As The Tempest features magic (and I wondered how the usurped-noble, Prospero, was able to get such magic in the first place, though some of the books left with him in his banishment on a raft were helpful), I guess I expected more. Also, there were so many different characters with similar names that I just gave up after a bit.
Frankly, I think I’m getting a bit ill and that’s why I just couldn’t get into it, so take this with a grain of salt.
The tempest mentioned in the title is the inciting action of the play. A ship carrying Alonso, the King of Naples, and Antonio, the Duke of Milan, on their way from the wedding of the king’s daughter to the Prince of Tunis is cast about and the party is shipwrecked on an island. The inhabitants of the island are Prospero, the former Duke of Milan (and one who helped create the tempest), his daughter Miranda, Ariel, a spirit and helper to Prospero’s magic, and Caliban, the son of the witch that used to live on the island and now is essentially Prospero’s servant (though slave would be just as accurate, I imagine). Prospero watches the shipwrecked party and uses Ariel to play tricks on the people stumbling about on different beaches where the storm sent them. One feared lost is Ferdinand, Alonso’s son and heir, and he’s brought out from the rest to meet Miranda, where the two will obviously fall in love because that’s the point of the meeting. Miranda hasn’t seen a male other than Prospero and Caliban in 12 years, so that’s not going to be too hard.

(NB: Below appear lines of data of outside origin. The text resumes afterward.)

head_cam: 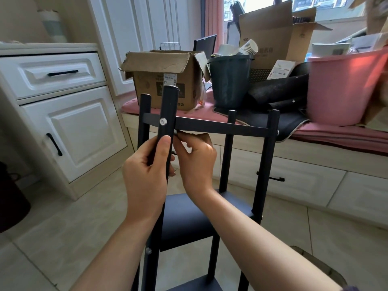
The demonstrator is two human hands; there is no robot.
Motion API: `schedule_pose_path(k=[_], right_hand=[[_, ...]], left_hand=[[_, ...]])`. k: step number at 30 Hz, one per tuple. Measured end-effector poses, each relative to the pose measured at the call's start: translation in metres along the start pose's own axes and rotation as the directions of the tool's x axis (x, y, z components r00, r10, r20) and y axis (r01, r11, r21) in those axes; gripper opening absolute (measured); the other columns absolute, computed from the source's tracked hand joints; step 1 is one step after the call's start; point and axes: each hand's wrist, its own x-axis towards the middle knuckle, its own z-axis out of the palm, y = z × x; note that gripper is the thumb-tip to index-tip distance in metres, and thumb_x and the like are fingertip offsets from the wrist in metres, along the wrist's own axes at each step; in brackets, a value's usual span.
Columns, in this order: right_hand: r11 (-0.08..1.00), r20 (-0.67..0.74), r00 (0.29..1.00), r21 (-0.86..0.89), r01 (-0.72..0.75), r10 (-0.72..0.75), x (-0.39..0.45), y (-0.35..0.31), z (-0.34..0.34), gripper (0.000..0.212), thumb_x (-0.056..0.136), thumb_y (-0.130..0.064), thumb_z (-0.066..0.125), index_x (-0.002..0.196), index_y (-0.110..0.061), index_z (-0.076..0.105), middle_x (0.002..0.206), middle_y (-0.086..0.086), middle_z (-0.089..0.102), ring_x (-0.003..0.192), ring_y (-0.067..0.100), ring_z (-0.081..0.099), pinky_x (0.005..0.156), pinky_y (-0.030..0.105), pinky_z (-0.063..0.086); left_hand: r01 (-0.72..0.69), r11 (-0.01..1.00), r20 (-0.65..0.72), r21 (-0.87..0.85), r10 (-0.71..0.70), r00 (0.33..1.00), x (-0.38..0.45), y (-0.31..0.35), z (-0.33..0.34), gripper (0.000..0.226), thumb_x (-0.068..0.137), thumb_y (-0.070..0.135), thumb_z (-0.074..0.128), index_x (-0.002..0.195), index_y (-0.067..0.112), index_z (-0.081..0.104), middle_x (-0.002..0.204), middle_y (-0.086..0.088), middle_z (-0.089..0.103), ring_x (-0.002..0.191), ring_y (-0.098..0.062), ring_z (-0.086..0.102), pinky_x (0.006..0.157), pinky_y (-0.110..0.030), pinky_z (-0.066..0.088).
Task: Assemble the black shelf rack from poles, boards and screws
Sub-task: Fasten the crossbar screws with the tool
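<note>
The black shelf rack (210, 127) stood upright on the tiled floor (63, 217), directly in front of the window bench (315, 164). Its top board (220, 123) sat between four poles; a silver screw (163, 121) was seated in the nearest pole (168, 110) at top-board level. The left hand (147, 173) gripped that pole just below the screw, fingers wrapped around it and thumb lying up its front. The right hand (196, 160), just beside the pole under the top board, pinched a small dark item; its identity could not be determined. A middle board (189, 219) lay below the hands. Behind the rack, a cardboard box (163, 80), dark bucket (230, 82) and pink tub (340, 89) rested on the bench.
</note>
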Motion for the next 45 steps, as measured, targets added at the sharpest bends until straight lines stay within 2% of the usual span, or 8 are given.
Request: schedule_pose_path(k=[7, 11, 16, 21, 27, 33, 38, 45], right_hand=[[0.999, -0.003, 1.0, 0.041, -0.009, 0.009, 0.003, 0.002, 0.004, 0.014, 0.09, -0.022, 0.066, 0.089, -0.014, 0.078, 0.075, 0.001, 0.071, 0.069, 0.023, 0.058, 0.066, 0.044, 0.049], [0.996, 0.025, 1.0, 0.083, -0.013, 0.011, 0.004, 0.0, 0.001, 0.014, 0.092, -0.017, 0.066, 0.086, -0.01, 0.077, 0.068, 0.001, 0.069, 0.057, 0.02, 0.055, 0.06, 0.039, 0.048], [0.999, 0.084, 0.996, 0.038, -0.011, 0.008, 0.004, -0.002, -0.011, 0.017, 0.092, -0.014, 0.065, 0.08, -0.007, 0.073, 0.067, 0.001, 0.067, 0.06, 0.016, 0.057, 0.064, 0.04, 0.049], [0.999, 0.116, 0.993, -0.004, 0.035, -0.034, 0.001, -0.003, -0.029, 0.018, 0.092, -0.01, 0.064, 0.079, 0.001, 0.071, 0.071, 0.011, 0.067, 0.067, 0.027, 0.061, 0.065, 0.046, 0.049], [0.99, 0.155, 0.986, -0.12, 0.075, -0.056, 0.0, -0.012, -0.048, 0.01, 0.09, -0.014, 0.07, 0.092, -0.009, 0.078, 0.082, 0.004, 0.063, 0.071, 0.011, 0.055, 0.065, 0.017, 0.046], [0.954, 0.208, 0.974, -0.264, 0.141, -0.086, -0.001, -0.018, -0.065, 0.012, 0.09, -0.011, 0.069, 0.085, -0.01, 0.079, 0.069, 0.003, 0.064, 0.063, 0.016, 0.055, 0.06, 0.016, 0.04], [0.953, 0.23, 0.972, -0.278, 0.12, -0.055, 0.0, -0.026, -0.073, 0.014, 0.09, -0.009, 0.067, 0.082, -0.006, 0.078, 0.071, 0.008, 0.065, 0.066, 0.02, 0.056, 0.064, 0.03, 0.043], [0.957, 0.224, 0.973, -0.265, 0.116, -0.056, 0.006, -0.037, -0.073, 0.015, 0.091, -0.007, 0.064, 0.081, -0.005, 0.074, 0.073, 0.002, 0.067, 0.066, 0.011, 0.054, 0.063, 0.014, 0.04]], left_hand=[[0.019, 1.0, 0.001, -0.015, -0.019, 1.0, 0.002, 0.0, 0.003, 0.028, 0.103, 0.033, 0.053, 0.084, 0.021, 0.07, 0.063, 0.003, 0.064, 0.048, -0.01, 0.057, 0.05, -0.017, 0.047], [0.022, 0.999, 0.006, -0.026, -0.022, 1.0, 0.001, 0.0, 0.005, 0.029, 0.103, 0.034, 0.053, 0.087, 0.017, 0.07, 0.064, 0.002, 0.064, 0.05, -0.011, 0.058, 0.05, -0.018, 0.047], [0.023, 0.999, 0.009, -0.038, -0.023, 1.0, 0.002, 0.001, 0.006, 0.027, 0.103, 0.033, 0.053, 0.086, 0.021, 0.069, 0.066, 0.0, 0.064, 0.05, -0.009, 0.056, 0.047, -0.022, 0.047], [0.014, 0.999, -0.001, -0.033, -0.014, 1.0, 0.002, 0.003, 0.006, 0.026, 0.103, 0.034, 0.054, 0.083, 0.024, 0.069, 0.064, 0.0, 0.064, 0.049, -0.011, 0.055, 0.045, -0.024, 0.047], [0.039, 0.998, 0.006, -0.052, -0.039, 0.999, 0.0, 0.004, 0.006, 0.03, 0.098, 0.045, 0.055, 0.087, 0.022, 0.071, 0.064, 0.003, 0.065, 0.049, -0.011, 0.056, 0.045, -0.026, 0.048], [0.049, 0.997, 0.013, -0.052, -0.049, 0.999, -0.003, 0.007, 0.007, 0.026, 0.1, 0.038, 0.057, 0.088, 0.02, 0.071, 0.064, 0.003, 0.065, 0.05, -0.01, 0.057, 0.046, -0.023, 0.047], [0.043, 0.998, 0.027, -0.056, -0.041, 0.999, -0.004, 0.011, 0.009, 0.024, 0.1, 0.038, 0.057, 0.086, 0.023, 0.071, 0.064, 0.003, 0.065, 0.051, -0.012, 0.058, 0.047, -0.022, 0.048], [0.054, 0.997, 0.018, -0.057, -0.053, 0.998, -0.005, 0.012, 0.01, 0.019, 0.1, 0.035, 0.059, 0.089, 0.027, 0.072, 0.063, 0.004, 0.066, 0.05, -0.01, 0.058, 0.047, -0.02, 0.047]])
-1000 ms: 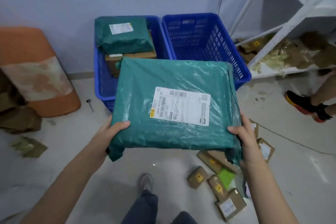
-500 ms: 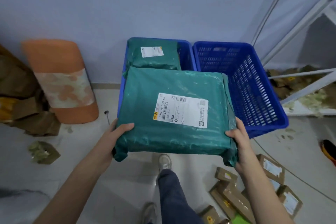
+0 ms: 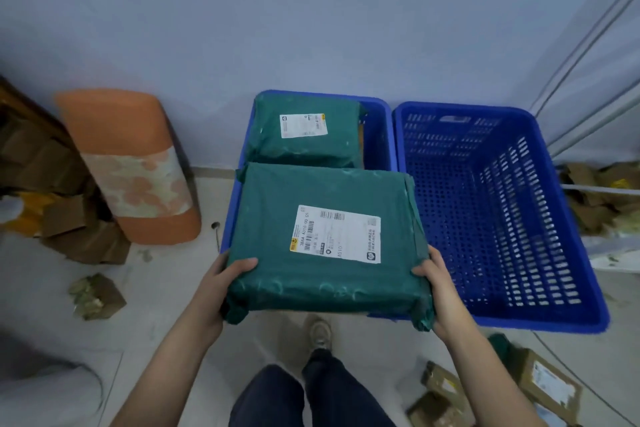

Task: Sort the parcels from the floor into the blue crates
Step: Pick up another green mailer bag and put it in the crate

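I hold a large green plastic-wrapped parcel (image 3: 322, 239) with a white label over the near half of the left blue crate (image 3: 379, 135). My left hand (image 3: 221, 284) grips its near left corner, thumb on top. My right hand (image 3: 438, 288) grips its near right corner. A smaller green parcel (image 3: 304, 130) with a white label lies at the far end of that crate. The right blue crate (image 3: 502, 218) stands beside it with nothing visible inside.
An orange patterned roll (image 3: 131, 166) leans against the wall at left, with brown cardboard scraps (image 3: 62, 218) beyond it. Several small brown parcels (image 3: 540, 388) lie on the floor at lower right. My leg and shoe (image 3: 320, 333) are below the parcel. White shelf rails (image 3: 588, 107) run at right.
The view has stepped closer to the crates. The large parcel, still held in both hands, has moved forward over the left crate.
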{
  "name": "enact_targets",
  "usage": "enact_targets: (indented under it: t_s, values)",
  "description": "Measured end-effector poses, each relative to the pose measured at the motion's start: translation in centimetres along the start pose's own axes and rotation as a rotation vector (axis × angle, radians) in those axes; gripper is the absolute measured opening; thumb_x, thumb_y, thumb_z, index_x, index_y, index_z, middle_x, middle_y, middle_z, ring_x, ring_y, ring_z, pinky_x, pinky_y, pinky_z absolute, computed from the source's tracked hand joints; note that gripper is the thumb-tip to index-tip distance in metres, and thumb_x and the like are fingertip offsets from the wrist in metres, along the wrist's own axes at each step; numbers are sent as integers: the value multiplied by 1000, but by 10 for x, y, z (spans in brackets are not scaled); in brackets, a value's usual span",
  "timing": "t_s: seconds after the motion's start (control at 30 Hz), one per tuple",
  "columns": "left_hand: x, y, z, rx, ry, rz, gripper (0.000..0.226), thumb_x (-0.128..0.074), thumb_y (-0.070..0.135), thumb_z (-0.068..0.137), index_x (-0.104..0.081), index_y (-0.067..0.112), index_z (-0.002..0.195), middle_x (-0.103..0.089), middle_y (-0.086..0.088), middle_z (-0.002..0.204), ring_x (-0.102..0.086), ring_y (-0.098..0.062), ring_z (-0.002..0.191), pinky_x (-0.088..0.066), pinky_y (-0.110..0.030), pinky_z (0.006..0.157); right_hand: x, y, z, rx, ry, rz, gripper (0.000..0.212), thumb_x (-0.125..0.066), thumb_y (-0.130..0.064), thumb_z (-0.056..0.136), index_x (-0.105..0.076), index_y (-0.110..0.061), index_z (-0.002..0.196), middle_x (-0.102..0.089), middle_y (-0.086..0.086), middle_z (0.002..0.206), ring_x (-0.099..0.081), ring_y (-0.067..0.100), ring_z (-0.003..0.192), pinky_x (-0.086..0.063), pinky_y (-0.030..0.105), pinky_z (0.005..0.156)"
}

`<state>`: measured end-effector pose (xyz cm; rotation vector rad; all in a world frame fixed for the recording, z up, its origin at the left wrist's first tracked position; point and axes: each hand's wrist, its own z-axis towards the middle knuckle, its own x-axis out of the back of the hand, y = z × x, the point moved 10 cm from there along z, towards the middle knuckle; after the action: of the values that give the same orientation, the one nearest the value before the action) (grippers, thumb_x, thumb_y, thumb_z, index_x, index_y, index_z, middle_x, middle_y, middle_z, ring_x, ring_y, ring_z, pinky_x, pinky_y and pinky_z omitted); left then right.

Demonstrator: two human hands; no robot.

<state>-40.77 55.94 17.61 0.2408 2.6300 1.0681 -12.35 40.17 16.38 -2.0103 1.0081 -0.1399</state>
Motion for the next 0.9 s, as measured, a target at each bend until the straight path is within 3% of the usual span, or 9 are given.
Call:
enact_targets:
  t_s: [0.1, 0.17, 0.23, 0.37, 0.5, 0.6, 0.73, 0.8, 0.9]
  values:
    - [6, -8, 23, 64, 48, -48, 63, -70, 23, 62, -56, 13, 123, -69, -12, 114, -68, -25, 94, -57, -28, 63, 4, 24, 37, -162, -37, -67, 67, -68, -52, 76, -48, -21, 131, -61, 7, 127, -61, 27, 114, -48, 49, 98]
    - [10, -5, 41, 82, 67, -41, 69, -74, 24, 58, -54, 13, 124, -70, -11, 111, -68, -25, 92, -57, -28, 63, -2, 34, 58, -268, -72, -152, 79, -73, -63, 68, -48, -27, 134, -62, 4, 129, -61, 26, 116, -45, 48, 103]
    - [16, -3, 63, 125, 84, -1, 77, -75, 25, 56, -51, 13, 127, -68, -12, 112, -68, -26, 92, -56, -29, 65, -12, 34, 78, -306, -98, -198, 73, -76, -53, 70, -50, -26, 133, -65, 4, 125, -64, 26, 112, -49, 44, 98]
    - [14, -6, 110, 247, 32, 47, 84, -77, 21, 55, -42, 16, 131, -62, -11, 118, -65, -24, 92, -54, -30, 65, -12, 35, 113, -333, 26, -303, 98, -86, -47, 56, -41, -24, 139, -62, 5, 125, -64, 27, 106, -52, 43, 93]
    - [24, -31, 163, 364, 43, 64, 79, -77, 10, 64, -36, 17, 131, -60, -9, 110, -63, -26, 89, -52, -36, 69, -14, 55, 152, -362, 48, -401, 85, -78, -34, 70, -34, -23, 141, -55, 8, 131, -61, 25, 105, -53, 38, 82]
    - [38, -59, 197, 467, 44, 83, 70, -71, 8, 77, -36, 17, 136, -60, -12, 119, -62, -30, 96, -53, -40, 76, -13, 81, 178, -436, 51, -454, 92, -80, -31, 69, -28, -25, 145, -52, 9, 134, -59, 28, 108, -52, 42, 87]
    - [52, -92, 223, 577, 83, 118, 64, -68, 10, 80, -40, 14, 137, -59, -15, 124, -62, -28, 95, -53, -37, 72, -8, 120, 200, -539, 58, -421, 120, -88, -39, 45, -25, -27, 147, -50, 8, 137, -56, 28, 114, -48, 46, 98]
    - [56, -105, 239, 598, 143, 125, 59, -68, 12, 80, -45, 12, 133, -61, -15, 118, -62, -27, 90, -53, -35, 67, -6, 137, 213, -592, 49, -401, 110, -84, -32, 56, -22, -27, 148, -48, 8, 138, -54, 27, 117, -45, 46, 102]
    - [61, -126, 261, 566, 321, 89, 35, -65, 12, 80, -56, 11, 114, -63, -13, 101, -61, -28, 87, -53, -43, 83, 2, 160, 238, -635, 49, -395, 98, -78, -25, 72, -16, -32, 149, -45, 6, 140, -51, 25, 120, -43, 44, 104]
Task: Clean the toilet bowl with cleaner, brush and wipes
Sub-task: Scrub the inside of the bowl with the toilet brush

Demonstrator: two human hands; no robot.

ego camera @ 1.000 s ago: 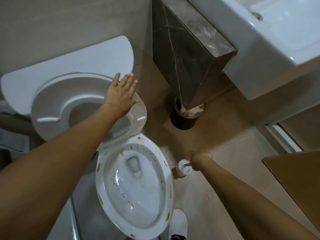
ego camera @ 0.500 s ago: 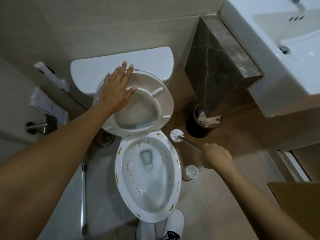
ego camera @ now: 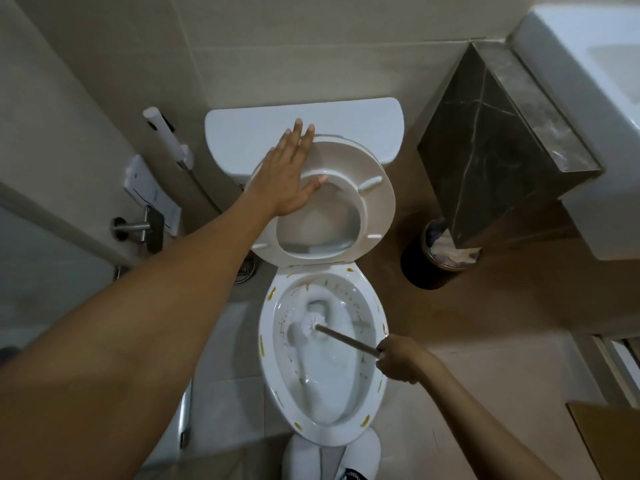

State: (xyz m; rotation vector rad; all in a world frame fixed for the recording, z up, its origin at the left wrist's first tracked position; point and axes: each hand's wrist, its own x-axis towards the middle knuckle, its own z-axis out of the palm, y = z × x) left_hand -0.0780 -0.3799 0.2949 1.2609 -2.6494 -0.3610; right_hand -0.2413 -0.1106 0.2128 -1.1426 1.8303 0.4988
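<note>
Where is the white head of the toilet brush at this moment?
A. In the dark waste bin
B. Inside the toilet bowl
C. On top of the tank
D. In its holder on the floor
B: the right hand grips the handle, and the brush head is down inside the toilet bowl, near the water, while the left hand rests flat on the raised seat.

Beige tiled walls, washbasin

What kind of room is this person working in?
Most likely a small bathroom: a white ceramic toilet bowl with its seat raised, a white wall-hung washbasin, and a white handheld bidet sprayer on the tiled wall.
</note>
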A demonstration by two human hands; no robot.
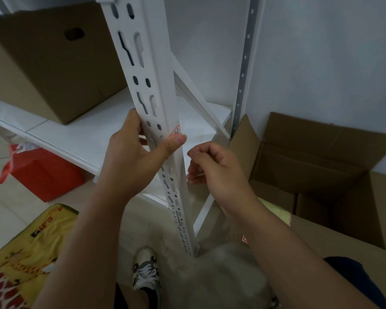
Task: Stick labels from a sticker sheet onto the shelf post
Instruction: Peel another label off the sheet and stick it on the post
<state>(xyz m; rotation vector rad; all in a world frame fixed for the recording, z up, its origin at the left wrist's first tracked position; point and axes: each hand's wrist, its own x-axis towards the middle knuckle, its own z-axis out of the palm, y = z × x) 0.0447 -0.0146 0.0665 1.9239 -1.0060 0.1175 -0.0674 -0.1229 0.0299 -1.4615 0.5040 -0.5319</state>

I admit, that might be part of the reason I’m not terribly pleased with this play. Miranda is a mix of naive and playful, always dutiful to her father. I find it kind of interesting how much she already knows about sex considering how sheltered she’s been, though it’s revealed early that at one or two points, an angry Caliban wanted to rape and impregnate her. As she’s the only woman on the island, he figured if he got her pregnant, there would be other Calibans to take the island back from Prospero. Why he’s not a smear on the ground long before this day, I don’t know, unless there’s a bit of pity on Prospero’s part because he essentially took the island from Caliban after he’d shown Prospero all the secrets the island held, and has been held as a servant/slave ever since.
On the other hand, Caliban is foolish in a lot of regards, easily swayed, and tends to be petty and dull most of the time…rather like the nobles that are easily provoked into plotting against each other or getting drunk on the beaches.
Maybe some day I’ll give this one another shot. I think some of the characterization, especially Miranda’s, just wasn’t what I wanted to read about right now.